● WORK INSTRUCTION
Lines in the data below that contain the word "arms" are to be copied.

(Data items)
────────────────────────────────────────
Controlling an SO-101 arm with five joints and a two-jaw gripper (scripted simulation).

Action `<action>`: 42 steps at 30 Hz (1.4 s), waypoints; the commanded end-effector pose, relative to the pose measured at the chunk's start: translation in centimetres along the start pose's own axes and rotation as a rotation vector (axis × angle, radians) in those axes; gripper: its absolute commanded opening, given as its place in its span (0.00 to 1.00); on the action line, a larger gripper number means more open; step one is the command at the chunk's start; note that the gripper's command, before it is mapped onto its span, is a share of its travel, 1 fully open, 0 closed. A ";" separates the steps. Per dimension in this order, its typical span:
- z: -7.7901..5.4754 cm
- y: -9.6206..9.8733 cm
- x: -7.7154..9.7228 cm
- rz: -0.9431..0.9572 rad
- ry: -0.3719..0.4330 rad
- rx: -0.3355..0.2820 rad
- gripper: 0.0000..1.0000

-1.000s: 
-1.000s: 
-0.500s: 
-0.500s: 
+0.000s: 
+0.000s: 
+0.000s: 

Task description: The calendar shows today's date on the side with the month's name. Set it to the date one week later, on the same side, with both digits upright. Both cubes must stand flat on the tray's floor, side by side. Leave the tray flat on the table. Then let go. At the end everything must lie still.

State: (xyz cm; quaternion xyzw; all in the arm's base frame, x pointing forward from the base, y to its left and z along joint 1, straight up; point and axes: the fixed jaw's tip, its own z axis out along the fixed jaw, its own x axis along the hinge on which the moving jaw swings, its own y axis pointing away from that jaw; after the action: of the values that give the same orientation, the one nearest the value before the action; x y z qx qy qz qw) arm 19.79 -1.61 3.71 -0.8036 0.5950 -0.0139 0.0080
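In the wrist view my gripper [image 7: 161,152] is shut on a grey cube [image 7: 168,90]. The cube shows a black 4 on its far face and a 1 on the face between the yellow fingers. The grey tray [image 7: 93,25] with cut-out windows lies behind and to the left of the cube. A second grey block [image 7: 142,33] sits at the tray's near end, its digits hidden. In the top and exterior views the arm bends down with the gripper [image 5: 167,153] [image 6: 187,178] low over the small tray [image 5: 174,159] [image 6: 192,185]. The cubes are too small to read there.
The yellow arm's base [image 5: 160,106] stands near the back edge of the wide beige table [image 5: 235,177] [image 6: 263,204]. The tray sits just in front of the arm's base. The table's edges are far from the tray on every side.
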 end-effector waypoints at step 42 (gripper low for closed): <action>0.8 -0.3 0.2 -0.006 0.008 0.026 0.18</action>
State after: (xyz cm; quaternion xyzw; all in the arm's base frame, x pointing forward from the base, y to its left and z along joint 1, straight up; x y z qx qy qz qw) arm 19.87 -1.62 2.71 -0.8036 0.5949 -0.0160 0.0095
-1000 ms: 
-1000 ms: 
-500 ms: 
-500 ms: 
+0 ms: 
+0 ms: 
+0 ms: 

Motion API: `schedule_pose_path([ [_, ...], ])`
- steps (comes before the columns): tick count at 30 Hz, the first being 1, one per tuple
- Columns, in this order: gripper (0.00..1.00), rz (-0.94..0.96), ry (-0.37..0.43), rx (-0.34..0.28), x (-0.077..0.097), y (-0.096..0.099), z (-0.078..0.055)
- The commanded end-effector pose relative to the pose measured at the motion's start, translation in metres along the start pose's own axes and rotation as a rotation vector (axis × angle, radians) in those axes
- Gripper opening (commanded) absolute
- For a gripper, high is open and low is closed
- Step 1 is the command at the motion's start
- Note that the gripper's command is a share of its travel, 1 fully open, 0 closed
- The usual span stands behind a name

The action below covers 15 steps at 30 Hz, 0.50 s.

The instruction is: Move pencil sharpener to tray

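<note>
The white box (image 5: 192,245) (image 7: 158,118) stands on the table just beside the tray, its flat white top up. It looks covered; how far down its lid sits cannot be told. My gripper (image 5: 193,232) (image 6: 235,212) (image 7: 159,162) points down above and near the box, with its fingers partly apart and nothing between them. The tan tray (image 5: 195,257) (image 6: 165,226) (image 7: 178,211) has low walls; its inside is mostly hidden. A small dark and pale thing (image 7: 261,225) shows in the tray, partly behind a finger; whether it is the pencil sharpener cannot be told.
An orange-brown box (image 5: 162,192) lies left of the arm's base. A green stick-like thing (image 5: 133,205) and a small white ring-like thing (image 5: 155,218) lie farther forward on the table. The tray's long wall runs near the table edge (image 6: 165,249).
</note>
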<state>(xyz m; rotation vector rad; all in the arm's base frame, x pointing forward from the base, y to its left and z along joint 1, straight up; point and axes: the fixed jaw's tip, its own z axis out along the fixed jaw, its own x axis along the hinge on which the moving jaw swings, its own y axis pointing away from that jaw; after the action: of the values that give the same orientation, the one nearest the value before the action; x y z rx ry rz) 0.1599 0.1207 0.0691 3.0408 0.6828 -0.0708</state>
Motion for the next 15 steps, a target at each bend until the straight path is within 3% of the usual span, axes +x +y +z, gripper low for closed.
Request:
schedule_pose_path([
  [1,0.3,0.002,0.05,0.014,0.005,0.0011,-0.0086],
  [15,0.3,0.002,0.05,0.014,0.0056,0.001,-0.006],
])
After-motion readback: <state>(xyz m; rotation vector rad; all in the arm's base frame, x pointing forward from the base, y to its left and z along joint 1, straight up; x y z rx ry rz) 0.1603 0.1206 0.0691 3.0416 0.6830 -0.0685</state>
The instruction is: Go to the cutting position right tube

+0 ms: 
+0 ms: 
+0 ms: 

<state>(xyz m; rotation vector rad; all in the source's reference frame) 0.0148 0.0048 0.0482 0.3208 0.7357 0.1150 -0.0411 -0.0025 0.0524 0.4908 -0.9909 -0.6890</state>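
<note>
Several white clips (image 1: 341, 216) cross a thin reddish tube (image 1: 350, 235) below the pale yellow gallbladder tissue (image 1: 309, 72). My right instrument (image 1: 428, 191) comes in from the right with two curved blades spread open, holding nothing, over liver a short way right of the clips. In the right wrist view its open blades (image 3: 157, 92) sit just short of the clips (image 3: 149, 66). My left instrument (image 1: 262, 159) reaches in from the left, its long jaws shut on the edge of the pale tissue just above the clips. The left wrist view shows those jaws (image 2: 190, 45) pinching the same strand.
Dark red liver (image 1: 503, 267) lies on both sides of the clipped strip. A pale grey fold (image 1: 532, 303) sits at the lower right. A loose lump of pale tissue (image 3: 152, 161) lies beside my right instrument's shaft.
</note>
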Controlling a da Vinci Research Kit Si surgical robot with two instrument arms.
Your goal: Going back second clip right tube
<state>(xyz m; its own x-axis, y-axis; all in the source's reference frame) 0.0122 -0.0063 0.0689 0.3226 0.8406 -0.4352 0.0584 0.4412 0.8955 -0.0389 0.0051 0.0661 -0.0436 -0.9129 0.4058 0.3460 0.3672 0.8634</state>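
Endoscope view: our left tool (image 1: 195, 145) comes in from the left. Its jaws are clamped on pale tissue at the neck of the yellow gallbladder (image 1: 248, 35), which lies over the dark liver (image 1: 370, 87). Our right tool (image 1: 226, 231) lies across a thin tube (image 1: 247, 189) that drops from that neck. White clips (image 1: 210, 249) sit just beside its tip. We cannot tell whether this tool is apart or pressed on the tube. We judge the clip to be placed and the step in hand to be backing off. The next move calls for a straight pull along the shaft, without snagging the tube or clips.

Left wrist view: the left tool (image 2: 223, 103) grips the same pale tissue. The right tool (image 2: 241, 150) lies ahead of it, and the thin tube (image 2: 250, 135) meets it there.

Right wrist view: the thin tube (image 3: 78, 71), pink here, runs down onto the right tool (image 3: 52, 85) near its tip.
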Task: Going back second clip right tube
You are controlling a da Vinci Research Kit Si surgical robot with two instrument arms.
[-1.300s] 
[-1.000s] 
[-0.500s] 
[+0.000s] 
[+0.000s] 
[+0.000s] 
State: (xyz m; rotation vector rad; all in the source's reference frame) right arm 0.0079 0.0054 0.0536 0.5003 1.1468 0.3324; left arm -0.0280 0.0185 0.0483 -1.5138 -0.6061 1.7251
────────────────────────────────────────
● OUTPUT OF THE EXERCISE
Controlling a da Vinci Research Kit Si surgical robot with two instrument arms.
You are controlling a da Vinci Research Kit Si surgical robot with two instrument arms.

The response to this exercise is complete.